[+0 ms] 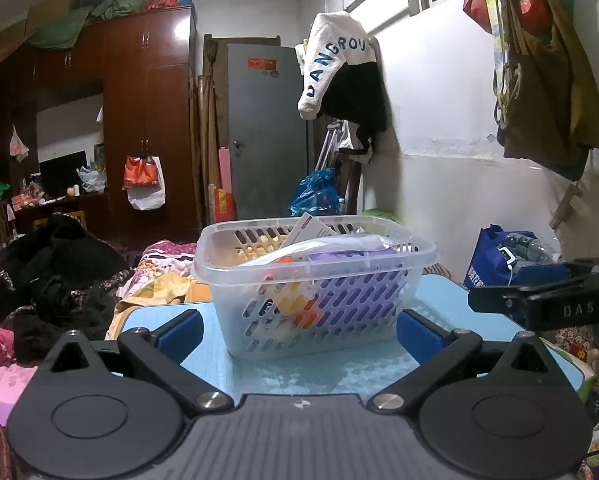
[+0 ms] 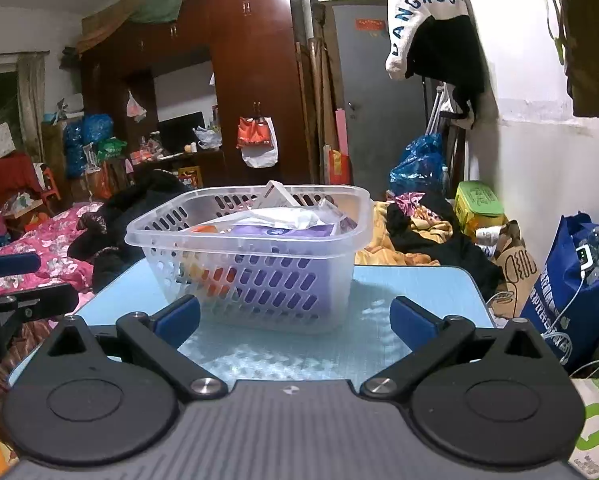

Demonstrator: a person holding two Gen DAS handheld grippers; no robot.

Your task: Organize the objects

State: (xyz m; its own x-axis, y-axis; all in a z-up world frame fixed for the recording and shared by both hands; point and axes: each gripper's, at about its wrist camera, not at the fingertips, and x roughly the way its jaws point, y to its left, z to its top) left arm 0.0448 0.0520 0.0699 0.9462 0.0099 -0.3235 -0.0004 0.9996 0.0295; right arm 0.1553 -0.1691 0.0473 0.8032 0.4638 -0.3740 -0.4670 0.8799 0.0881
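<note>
Clear slotted basket [image 1: 315, 280] stood on the blue worktop [image 1: 319, 372], already loaded with a purple pack [image 2: 275, 232], a white card and orange items. Left tongs [image 1: 299, 334] and right tongs [image 2: 295, 320] both gaped wide, empty, just short of the basket, likely because little remained outside it.

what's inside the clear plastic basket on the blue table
The basket holds a purple packet, crumpled white plastic, a white card sticking up at the back, and orange and yellow items low down. What lies beneath them is covered.
</note>
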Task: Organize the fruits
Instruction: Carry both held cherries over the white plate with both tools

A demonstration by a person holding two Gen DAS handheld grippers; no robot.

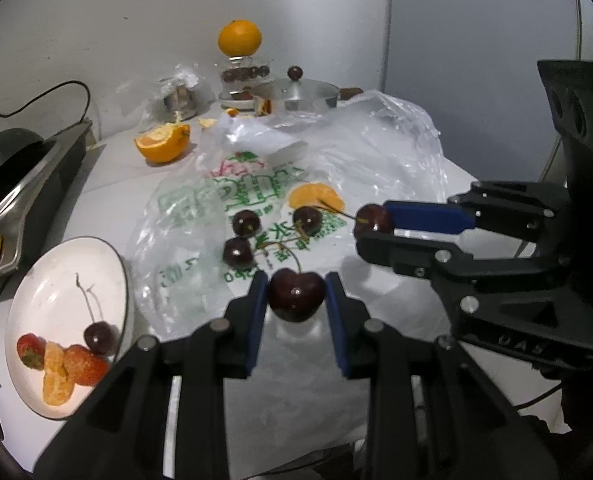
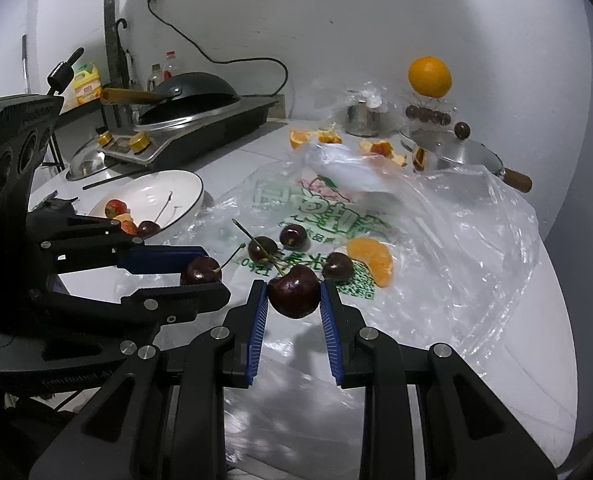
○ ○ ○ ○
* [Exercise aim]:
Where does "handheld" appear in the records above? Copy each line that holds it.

* [Result]:
Demonstrator: a person holding two Gen DAS handheld grippers; no robot.
A demonstration by a person holding two Gen DAS handheld grippers; no robot.

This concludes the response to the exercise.